At the Cadillac Palace Theatre

By Dan Zeff

Chicago – “Memphis” comes to town trying to sell itself as a romping, stomping celebration of rhythm and blues and rock ‘n’ roll during its turbulent early years in the 1950’s. There is plenty of energy on the stage at the Cadillac Palace Theatre, especially from the dancers, but the show has a synthetic feeling to it. The book is predictable and the 19 songs emulate the music of the 1950’s, but they sound more like cover versions of the great anthems of the period.

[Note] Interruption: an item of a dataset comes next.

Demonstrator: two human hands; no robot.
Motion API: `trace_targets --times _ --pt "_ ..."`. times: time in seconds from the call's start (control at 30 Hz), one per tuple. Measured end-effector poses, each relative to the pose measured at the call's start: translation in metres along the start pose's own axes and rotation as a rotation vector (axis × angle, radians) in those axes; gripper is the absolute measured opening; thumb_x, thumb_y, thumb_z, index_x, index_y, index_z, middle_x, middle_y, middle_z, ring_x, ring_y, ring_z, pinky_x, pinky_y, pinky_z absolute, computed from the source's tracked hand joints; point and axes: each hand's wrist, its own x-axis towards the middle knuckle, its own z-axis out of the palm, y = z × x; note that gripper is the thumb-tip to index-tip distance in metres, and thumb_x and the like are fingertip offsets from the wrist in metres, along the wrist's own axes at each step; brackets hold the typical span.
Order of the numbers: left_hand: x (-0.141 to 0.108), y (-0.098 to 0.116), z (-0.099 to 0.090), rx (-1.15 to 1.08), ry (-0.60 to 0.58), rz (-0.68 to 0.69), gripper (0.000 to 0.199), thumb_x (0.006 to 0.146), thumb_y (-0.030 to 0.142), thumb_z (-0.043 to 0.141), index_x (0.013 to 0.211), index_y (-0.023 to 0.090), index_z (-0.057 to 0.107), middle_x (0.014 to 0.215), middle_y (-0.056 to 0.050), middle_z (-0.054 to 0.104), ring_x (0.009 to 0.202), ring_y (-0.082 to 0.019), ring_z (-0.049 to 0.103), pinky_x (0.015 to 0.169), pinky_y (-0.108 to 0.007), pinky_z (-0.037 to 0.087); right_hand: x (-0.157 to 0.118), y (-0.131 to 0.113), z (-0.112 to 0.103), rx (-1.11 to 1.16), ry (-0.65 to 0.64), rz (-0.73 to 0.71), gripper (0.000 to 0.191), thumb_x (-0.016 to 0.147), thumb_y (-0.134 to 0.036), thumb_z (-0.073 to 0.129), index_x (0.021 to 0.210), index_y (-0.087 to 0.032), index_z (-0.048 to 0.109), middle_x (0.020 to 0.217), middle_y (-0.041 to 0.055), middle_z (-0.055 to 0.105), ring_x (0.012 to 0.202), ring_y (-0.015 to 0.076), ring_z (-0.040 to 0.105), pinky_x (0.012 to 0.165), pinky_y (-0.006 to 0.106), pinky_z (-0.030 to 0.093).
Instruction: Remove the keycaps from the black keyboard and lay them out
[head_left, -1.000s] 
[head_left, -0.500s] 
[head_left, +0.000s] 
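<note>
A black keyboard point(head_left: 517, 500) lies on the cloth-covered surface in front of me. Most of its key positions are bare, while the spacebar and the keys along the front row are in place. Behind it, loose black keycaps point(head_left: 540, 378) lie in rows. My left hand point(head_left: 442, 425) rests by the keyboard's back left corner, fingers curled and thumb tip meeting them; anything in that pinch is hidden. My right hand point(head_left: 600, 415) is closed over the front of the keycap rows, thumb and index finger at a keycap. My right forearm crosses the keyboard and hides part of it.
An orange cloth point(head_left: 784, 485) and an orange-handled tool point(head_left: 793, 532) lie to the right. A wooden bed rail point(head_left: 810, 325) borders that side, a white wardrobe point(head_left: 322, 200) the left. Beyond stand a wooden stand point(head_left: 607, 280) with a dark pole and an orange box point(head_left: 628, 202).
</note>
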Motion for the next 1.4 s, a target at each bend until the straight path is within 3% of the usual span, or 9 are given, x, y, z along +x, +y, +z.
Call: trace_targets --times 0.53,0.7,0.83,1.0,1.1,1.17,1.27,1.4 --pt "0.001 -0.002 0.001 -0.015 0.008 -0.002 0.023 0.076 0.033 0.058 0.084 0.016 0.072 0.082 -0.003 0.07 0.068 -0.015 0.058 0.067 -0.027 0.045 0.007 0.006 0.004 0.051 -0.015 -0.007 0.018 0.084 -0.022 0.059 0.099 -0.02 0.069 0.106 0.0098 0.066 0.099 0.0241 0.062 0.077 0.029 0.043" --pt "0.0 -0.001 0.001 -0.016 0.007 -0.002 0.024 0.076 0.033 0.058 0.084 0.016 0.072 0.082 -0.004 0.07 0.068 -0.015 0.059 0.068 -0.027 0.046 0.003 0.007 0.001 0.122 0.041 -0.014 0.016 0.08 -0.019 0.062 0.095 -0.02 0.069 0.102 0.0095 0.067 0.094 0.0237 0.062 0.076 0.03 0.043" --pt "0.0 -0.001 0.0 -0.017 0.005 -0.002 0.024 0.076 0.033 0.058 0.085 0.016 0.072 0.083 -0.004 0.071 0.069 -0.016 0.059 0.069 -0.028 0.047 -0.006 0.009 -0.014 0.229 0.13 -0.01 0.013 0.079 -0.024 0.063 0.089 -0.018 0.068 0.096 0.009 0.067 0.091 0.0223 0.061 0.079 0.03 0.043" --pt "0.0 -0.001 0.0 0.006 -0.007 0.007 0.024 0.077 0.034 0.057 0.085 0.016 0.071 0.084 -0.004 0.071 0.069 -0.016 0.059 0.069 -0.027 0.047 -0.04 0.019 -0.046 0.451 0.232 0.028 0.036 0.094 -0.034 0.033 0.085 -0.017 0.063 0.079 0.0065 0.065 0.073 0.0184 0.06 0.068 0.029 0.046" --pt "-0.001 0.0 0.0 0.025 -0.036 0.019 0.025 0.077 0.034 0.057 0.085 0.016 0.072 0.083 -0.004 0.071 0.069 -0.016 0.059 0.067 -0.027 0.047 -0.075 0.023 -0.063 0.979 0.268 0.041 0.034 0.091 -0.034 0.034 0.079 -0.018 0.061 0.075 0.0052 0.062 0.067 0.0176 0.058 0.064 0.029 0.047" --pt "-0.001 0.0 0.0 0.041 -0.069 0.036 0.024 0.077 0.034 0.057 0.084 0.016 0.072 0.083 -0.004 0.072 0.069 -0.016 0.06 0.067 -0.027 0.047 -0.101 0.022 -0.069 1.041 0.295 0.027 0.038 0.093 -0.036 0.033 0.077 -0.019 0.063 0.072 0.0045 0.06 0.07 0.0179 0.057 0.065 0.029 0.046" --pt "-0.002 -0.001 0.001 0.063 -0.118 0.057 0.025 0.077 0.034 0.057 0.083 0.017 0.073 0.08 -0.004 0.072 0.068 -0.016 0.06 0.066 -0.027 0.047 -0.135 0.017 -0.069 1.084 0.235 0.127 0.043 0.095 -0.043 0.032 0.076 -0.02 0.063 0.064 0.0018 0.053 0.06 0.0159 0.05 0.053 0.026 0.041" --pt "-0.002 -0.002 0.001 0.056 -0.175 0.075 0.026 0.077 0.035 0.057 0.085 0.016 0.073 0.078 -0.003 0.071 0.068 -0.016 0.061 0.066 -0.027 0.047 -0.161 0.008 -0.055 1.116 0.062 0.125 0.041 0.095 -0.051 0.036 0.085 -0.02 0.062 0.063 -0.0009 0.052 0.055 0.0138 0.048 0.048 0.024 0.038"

“Memphis” centers on a young white male named Huey Calhoun, an illiterate doofus who falls in love with black music. Battling the racism of Memphis during the early 1950’s, Calhoun rises from local disc jockey to concert promoter, a blend of Alan Freed and Dick Clark. Calhoun falls for a young black singer named Felicia Farrell, an interracial relationship that could be hazardous to their health back in the segregated postwar era in Memphis.

Huey and Felicia ascend in their musical careers as their love interest gets tighter and tighter. Then, inevitably and predictably, they have a falling out. Huey wants to stay in Memphis, rejecting the possibility of a big career jump as a TV dance party host. Felicia wants to move to New York City, where recording offers await and she is free of the racial divide of the Deep South. So finally Huey goes his way and Felicia goes hers, but they have an on stage reconciliation at a Felicia concert to end the story on a warm and fuzzy, if rueful, note.

The familiar trajectory of the Huey-Felicia relationship isn’t the only cliché in the show. Huey’s mother starts off as a low class racist (“She ain’t nothin’ but a colored girl.”) But by the second act Mama has seen the light of racial harmony, belting out a hip-swiveling gospel solo, “Change Don’t Come Easy,” as blatant an audience pandering number as I have ever heard.

Then there is Gator, a bartender at a small African American club in Memphis. Gator has been a mute since the age of five, when he was traumatized by watching his father being lynched. But Gator breaks out of his silence in time to lead the first act finale in “Say a Prayer,” clearly intended to send the spectators into the lobby at intermission with a large lump in their collective throats.

The character of Huey Calhoun may have been inspired by Dewey Philips, a white Memphis disc jockey who was a pioneer in playing black music for white listeners on radio in Memphis. Huey is saved from a lifetime as a loser by his devotion to black music. He rides his brashness, and a bit of good luck, into Memphis stardom as the city’s leading radio personality (goodbye Perry Como, hello Elvis Presley). Anyone in Chicago old enough to remember Dick Biondi knows the DJ type. The love affair between Huey and Felicia is difficult to accept, especially from Felicia’s side, but that’s how Joe DiPietro wrote the book so that’s what the audience is stuck with.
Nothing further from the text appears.